Features of BandHiC#
A key feature of band_hic_matrix
is its direct coordinate mapping between the banded matrix B and the full dense matrix A. For any pair of genomic loci (i, j) satisfying the band constraint \(|i - j| \le k\), the interaction frequency \(A[i, j]\) can be accessed in constant time via \(D[i, j - i]\). This structure ensures random access in \(\mathcal{O}(1)\) time, which is critical for performance-sensitive Hi-C analyses, particularly when memory constraints prohibit the use of fully dense matrices. Data access in band_hic_matrix
is fully consistent with that of a dense matrix, as each entry is accessed via \(B[i, j] = D[i, j - i] = A[i, j]\), allowing users to interact with band_hic_matrix
objects as if they were dense matrices without needing to consider the underlying implementation.
Owing to this random-access capability, band_hic_matrix
supports NumPy-like indexing semantics, including slicing, boolean indexing, and fancy indexing. This design allows users to easily query local chromatin contacts. For instance, a slice operation such as B[i:j, i:j]
retrieves a banded submatrix. Combined with the todense
operation, this enables reconstruction of the dense submatrix for downstream analysis or visualization.
In addition to flexible data access, band_hic_matrix
also supports a wide range of numerical operations, including element-wise arithmetic operations and reduction operations. These operations are implemented using NumPy for efficiency. Standard reduction operations such as sum
, min
, and max
are supported along conventional axes (rows or columns), as well as along the diagonal axis, which is particularly useful in summarizing interaction intensities by genomic distance. This feature facilitates common Hi-C analyses such as distance-decay profiling.
Taken together, band_hic_matrix
combines the memory efficiency of a banded storage model with the expressiveness of NumPy’s interface. By mimicking both NumPy’s ndarray
and MaskedArray
behaviors, it provides an intuitive and powerful interface for users, substantially lowering the barrier to adoption and promoting integration into existing Hi-C data analysis workflows.

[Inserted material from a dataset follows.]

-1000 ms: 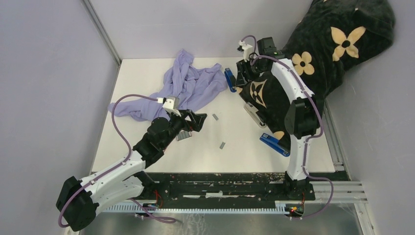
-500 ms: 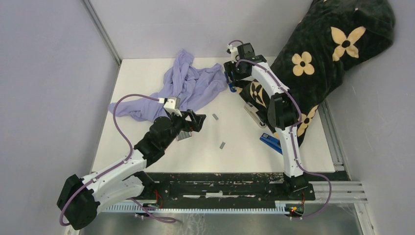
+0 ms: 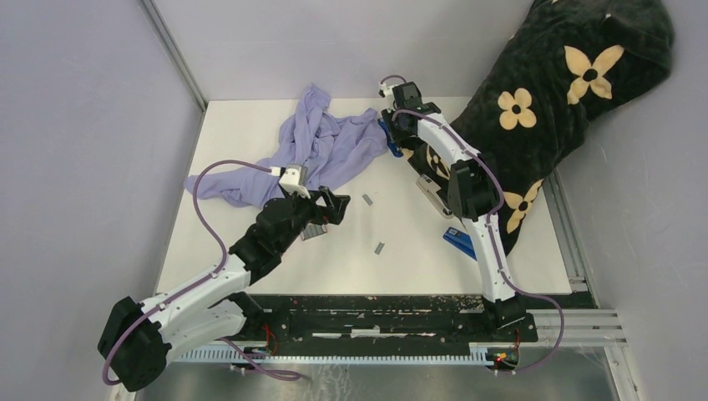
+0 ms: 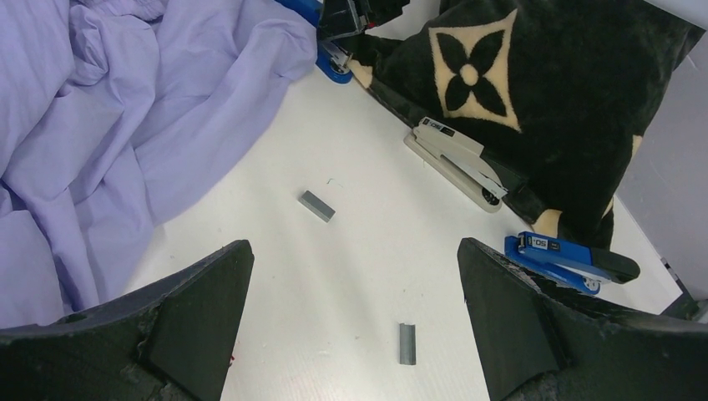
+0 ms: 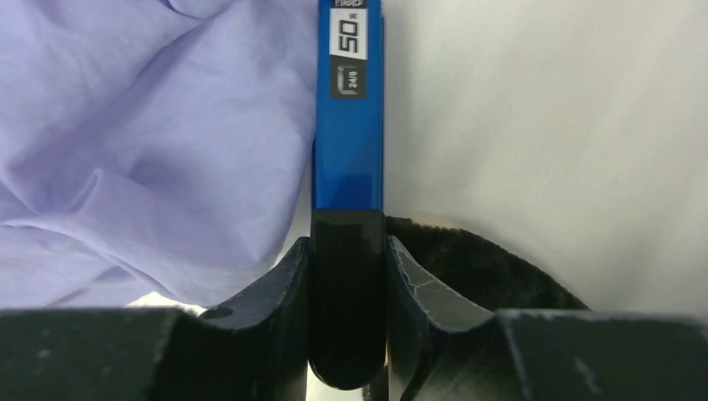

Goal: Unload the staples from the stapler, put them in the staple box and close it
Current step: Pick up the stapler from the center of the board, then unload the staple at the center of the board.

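Right wrist view: right fingers (image 5: 275, 292) are now pinching the stapler (image 5: 348, 125) by its black tail beside the cloth (image 5: 150, 142), having swung in off the blanket (image 3: 568, 92). Left fingers (image 4: 192, 317) are staying spread, facing two loose staples (image 4: 317, 205) on the bench (image 4: 351, 276); opening it comes next.

We see a white table (image 3: 401, 267) with a crumpled lilac cloth (image 3: 321, 150) lying on its far left part, one end trailing towards the left edge. A black blanket (image 3: 576, 83) with cream flowers slumps from the far right corner onto the table's right side, its far end close to the cloth. Plain grey walls (image 3: 83, 125) stand around.
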Robot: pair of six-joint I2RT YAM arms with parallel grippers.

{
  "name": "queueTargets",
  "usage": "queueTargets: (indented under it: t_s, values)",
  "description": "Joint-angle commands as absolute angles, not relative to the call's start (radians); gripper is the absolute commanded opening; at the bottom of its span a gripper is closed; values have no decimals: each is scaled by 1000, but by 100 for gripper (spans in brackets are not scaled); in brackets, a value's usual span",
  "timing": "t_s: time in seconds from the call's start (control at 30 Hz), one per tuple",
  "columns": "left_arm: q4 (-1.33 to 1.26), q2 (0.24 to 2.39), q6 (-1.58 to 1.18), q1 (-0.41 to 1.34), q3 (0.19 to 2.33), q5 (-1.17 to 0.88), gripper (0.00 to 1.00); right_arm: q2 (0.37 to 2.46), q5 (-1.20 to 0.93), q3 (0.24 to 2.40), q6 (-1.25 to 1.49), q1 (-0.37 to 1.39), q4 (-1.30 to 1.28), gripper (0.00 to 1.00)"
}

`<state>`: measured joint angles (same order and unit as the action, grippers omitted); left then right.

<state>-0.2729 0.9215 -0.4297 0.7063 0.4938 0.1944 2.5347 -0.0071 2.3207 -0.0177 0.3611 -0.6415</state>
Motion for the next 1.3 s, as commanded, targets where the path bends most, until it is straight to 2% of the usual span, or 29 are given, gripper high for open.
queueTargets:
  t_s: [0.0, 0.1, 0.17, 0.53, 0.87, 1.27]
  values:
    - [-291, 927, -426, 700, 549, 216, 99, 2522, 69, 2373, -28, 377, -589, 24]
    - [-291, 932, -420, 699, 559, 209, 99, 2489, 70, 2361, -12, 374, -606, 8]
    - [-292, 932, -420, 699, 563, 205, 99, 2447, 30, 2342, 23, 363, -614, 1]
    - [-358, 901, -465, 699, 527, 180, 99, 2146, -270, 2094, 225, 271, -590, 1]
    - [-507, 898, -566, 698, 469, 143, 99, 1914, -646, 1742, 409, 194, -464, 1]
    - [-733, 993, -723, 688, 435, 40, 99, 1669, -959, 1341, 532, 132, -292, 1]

BandHiC reduces the memory consumption of TopDom#
To evaluate the effectiveness of BandHiC, we benchmarked the TopDom algorithm on chromosome 1 of mouse embryonic stem cell (mESC) Micro-C data across multiple resolutions using both dense matrix and band_hic_matrix
. TopDom was reimplemented in Python to support both NumPy’s ndarray
and BandHiC’s band_hic_matrix
class. As shown in Fig. 1B, BandHiC substantially reduces memory usage at all tested resolutions. At 1000 bp and 500 bp resolution, the dense matrices require over 72 GB of memory, exceeding the available system memory (60 GB RAM and 12 GB swap space), and causing the program to terminate due to memory allocation failure. In contrast, the banded format completes successfully, with memory usage of only 5,989 MB and 23,902 MB at 1000 bp and 500 bp resolution, respectively. The banded format introduces modest additional runtime compared to the dense matrix (Fig. 1C). This overhead stems not from masking—which was disabled in this evaluation—but from index computation performed during element access in the band_hic_matrix
object.
These results indicate that band_hic_matrix
enables domain-calling algorithms like TopDom to be applied to high-resolution Hi-C data on standard hardware, making large-scale analysis feasible without incurring significant computational cost. Owing to BandHiC’s NumPy-like API, other Hi-C-based pattern identification methods can be reimplemented with minimal modifications to the original code, thereby significantly improving their scalability and adaptability to higher-resolution data.